Applied Materials The Motley Fool Take
Shares of semiconductor equipment-maker Applied Materials (Nasdaq: AMAT) have been bouncing around lately, even after the company delivered some good news.
At the headline level, you'd be hard-pressed to call the company's fiscal 2008 anything but a poor performance. Sales plummeted 16 percent for the year. The operating margin shed around 8 percentage points to end at 16.4 percent. And the diluted earnings per share plunged about 42 percent.
But consider this: In the final quarter of Applied Materials' fiscal year, sales amounted to just $2.04 billion. But the company took in new orders of $2.21 billion.

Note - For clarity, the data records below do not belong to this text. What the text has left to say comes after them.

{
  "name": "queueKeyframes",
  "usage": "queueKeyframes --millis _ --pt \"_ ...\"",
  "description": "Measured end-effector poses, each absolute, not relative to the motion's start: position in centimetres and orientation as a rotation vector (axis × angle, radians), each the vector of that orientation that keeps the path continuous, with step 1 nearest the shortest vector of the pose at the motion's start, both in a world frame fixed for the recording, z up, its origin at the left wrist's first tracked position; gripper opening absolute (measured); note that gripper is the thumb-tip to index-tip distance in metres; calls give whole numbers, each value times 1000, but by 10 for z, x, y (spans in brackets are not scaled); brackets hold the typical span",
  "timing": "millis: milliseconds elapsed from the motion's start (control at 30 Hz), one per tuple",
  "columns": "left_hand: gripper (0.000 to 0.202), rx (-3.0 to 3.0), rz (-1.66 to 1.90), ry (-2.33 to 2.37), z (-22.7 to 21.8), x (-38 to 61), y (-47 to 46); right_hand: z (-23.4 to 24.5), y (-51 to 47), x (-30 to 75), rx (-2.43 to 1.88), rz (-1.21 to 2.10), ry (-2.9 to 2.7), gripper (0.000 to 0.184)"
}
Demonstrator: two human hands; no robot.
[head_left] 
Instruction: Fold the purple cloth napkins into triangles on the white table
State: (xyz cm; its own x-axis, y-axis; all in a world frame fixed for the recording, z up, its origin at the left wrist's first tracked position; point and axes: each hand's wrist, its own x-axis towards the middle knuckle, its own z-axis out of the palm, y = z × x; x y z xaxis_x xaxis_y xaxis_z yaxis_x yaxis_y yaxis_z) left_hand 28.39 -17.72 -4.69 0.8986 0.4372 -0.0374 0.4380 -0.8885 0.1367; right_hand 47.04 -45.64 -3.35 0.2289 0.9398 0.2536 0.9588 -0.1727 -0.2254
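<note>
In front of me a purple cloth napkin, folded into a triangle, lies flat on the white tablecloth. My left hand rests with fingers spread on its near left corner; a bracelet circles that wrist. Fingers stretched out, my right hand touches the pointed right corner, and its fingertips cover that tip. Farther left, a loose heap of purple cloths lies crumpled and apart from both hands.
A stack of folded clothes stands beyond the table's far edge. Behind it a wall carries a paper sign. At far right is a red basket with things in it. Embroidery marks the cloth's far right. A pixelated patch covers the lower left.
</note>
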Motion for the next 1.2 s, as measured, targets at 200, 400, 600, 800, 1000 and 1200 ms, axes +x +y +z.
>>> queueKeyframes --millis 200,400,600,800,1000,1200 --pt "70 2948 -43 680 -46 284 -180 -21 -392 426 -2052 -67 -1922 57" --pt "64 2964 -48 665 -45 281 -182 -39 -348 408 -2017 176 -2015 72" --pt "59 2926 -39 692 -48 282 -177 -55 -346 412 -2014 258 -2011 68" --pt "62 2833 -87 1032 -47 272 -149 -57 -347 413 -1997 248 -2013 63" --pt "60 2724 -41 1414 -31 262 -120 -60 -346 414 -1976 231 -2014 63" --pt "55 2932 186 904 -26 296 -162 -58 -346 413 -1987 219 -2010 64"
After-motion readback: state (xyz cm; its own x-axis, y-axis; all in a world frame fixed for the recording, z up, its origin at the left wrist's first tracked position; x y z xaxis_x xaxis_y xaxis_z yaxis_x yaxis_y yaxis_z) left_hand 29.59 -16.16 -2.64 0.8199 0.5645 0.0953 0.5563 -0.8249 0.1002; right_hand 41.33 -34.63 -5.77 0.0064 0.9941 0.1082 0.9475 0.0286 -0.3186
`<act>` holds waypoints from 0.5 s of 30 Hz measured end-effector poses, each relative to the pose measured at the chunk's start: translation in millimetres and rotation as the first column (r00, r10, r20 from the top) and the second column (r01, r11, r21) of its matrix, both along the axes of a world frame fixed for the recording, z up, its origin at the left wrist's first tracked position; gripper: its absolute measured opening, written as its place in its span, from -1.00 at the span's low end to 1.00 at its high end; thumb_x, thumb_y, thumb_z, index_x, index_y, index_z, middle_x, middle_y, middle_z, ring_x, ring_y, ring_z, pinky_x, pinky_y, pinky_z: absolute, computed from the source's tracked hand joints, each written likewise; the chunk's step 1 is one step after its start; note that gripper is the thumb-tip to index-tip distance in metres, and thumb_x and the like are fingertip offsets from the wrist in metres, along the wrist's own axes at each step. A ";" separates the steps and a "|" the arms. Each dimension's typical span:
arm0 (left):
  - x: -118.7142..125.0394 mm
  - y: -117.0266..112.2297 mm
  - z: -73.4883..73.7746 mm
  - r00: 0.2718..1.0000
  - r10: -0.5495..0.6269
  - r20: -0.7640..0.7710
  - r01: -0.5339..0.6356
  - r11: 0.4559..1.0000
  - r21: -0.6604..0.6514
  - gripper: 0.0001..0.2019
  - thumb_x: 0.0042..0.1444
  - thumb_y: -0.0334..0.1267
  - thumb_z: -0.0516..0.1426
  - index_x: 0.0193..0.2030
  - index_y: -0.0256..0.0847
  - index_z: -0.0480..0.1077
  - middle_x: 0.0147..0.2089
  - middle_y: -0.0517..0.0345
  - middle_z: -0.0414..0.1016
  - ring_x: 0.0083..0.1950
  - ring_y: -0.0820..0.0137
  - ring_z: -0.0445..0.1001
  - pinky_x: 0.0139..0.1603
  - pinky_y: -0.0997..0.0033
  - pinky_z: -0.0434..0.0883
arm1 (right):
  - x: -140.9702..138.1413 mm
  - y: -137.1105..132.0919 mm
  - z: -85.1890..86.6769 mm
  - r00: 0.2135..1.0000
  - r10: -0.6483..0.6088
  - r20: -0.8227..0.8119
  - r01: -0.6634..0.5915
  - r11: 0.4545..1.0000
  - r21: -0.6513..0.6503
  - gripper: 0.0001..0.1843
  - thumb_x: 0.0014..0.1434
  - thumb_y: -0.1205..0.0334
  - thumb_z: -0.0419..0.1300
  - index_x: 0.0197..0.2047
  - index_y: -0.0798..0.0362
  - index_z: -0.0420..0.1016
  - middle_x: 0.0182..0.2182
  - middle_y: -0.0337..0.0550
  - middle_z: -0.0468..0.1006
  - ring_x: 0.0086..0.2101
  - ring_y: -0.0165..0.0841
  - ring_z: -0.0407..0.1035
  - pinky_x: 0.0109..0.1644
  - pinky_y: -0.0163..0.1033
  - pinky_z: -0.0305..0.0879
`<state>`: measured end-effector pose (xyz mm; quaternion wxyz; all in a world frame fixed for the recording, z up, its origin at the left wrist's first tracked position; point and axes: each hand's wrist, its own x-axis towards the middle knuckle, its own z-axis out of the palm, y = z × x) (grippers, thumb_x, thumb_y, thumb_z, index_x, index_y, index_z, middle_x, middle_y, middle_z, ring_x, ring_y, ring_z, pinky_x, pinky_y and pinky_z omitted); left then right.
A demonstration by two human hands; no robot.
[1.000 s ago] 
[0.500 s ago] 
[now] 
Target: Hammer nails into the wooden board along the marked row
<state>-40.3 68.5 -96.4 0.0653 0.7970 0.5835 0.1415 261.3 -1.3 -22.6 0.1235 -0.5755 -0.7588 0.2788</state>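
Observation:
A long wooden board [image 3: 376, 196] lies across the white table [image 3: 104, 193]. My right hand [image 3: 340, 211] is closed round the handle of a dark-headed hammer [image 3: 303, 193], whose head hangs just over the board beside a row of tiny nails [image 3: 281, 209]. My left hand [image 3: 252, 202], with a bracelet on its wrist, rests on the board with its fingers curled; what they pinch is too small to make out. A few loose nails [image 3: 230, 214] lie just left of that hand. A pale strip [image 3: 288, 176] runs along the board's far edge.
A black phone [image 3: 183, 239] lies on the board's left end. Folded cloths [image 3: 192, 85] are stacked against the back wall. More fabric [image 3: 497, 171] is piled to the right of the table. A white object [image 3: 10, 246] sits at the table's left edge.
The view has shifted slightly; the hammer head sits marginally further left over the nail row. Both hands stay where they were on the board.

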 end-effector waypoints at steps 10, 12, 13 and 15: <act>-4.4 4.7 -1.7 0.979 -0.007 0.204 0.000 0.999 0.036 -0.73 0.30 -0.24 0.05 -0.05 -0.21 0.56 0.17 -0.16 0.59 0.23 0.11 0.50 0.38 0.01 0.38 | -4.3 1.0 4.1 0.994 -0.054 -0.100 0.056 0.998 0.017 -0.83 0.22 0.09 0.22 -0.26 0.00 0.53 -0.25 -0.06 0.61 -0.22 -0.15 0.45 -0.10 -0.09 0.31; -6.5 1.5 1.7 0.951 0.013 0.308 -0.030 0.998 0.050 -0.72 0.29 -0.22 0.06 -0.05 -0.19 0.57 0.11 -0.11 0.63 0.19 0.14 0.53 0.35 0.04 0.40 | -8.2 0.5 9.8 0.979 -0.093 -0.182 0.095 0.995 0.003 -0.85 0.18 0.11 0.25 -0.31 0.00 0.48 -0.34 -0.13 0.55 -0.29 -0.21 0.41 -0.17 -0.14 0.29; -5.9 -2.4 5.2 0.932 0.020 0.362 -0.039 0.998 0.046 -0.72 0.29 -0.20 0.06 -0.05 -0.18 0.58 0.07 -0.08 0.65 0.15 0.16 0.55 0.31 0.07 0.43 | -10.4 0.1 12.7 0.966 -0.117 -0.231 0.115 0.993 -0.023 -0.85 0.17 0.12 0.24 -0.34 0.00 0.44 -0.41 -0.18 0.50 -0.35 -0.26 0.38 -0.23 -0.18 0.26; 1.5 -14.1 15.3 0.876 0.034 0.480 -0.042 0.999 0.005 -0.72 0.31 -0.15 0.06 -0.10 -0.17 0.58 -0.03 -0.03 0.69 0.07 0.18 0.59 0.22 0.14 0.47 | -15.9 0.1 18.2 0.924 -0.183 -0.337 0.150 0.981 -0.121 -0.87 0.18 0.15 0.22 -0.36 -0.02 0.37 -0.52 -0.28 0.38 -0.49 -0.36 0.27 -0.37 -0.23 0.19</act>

The backlog of work to be done now stands at $4.85 billion — 33 percent higher than at the end of the last fiscal year, implying future sales growth.
Furthermore, heading into fiscal 2009, Applied Materials' CEO promised to "implement further cost-reduction actions" that could produce annual savings of as much as $400 million — thus answering the unvoiced rhetorical question: What goes great with better sales? Improved profit margins.
Need we say it? Trading with a priceto earnings (P/E) ratio of around 12, with analysts predicting 10 percent long-term profit growth over the next half decade and backlog trends supporting these growth predictions, Applied Materials looks cheap. If you're still skittish, add it to your watch list and consider buying it on a further drop.